While the manual addresses a need for desludging workers, there is more to be explored when it comes to the issues faced by sanitation workers, it seems. According to Dr Chandramouli, the manual works better for those in the organised sector of desludging, who have some support system and transport and disposal facility. He hopes that by involving the government, issues pertaining to the informal sector of the industry can also be reviewed. “In my opinion, (working with the unorganised sector) cannot be through voluntary means. I think the government can (provide) free licences and tell the public to employ those with licences. And while giving the licence, they should ensure that the workers know first aid and understand the health consequences,” he says, adding that there is yet another major issue that still needs to be worked on asphyxiation.

“As far as doctors are concerned, this type of small bruising, fractures etc. can be managed in tertiary services. I am worried about the asphyxiation due to inhalation. Some gases smell and others don’t. Hydrogen sulphate comes with a rotten smell but carbon monoxide and methane don’t smell. The common perception which is false is that desludging operators can smell and avoid the (tank). After asphyxiation, they don’t know how to proceed further and that is where first aid comes in. I insisted (at the panel discussion) that since this is an organised sector (that the manual works best towards), they have to get a disposable oxygen tank so they can get support; most treatment for asphyxiation
is oxygen.

There are also gas monitors that can be used to find carbon monoxide before entering the tank. And workers need to get into the habit of wearing PPEs…While the manual works for largely the organised sector, it is a first step and we can always extend it towards the unorganised sector,” he explains. After hearing Dr Chandramouli’s statement at the discussion, Karuppaiah too looks forward to learning more about the oxygen cylinders and gas monitors, and hopes they could be given more information on the same.

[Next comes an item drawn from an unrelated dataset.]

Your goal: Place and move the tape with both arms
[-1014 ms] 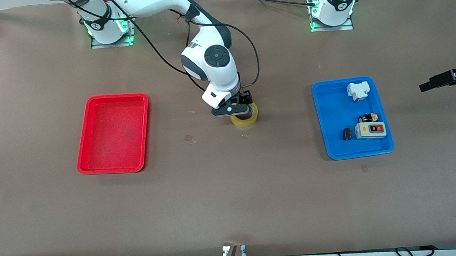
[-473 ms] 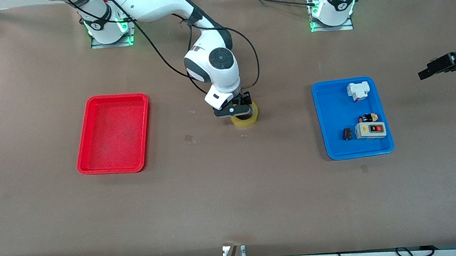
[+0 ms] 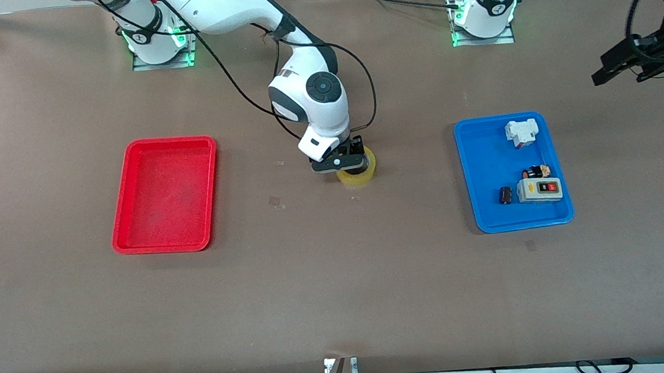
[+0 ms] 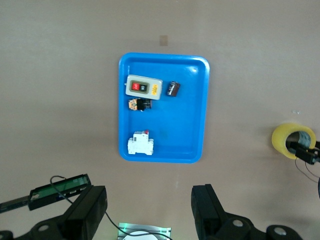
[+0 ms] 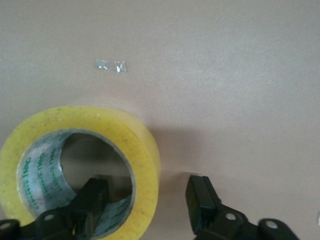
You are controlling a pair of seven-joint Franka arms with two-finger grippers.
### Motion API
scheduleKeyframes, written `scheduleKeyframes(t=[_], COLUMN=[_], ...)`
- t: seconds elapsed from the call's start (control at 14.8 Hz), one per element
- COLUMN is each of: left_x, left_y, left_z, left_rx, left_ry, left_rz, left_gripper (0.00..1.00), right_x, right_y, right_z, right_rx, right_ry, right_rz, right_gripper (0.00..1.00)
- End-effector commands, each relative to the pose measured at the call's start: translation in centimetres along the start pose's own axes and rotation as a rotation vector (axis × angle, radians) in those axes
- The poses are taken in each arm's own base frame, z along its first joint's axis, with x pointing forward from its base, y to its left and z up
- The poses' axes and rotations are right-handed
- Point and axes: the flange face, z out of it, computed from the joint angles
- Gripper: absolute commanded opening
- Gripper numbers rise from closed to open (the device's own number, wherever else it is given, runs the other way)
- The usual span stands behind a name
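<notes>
The tape (image 3: 360,175) is a yellow translucent roll lying flat on the brown table, midway between the two trays. My right gripper (image 3: 345,162) is down on it and open. In the right wrist view its jaws (image 5: 147,187) straddle the roll's wall (image 5: 145,150): one finger stands in the hole, the other outside, with a gap to the wall. My left gripper (image 3: 601,72) is open and empty, high in the air past the blue tray at the left arm's end of the table. Its wrist view (image 4: 149,195) looks down on the blue tray and the tape (image 4: 282,137).
A blue tray (image 3: 488,165) holds a grey switch box (image 3: 539,189), a white breaker (image 3: 520,132) and small dark parts; it also shows in the left wrist view (image 4: 195,110). A red tray (image 3: 165,193) stands toward the right arm's end. Small tape scraps lie on the table.
My left gripper has risen and swung away from the blue tray. My right gripper has shifted slightly at the tape. The tape has not moved.
</notes>
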Motion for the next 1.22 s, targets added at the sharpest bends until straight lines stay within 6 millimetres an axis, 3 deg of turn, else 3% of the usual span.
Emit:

Moving ahead, IIHS that is already working with a host of sanitation workers will be extending their services beyond desludging operators. “In Tiruchy, IIHS is closely associated with solid waste management workers, and it is understood that their challenges are considerably different from that of the desludging operators. A preliminary work around development of the training module has been initiated. IIHS puts equal emphasis on training design, keeping in mind the informal nature of sanitation work, educational limits, and a reluctance to classroom-based learning methods,” Kavita informs, adding that IIHS engages with all types of sanitation workers to ensure improved social security and access to health and alternative livelihoods.

What’s to come is yet to be seen and evaluated, but for now, one can hope that the manual makes the world of sanitation workers (or at least desludging operators) a little safer.

Describing desludging

A desludging operator is responsible for emptying, transport and disposal of faecal sludge from the septic tank/pits to desludging sites/FTSP/co-treatment plant. They have to operate a Sludge Vacuum tank with trucks, pumps, suction hoses, and other machinery/equipment to empty the septic tank.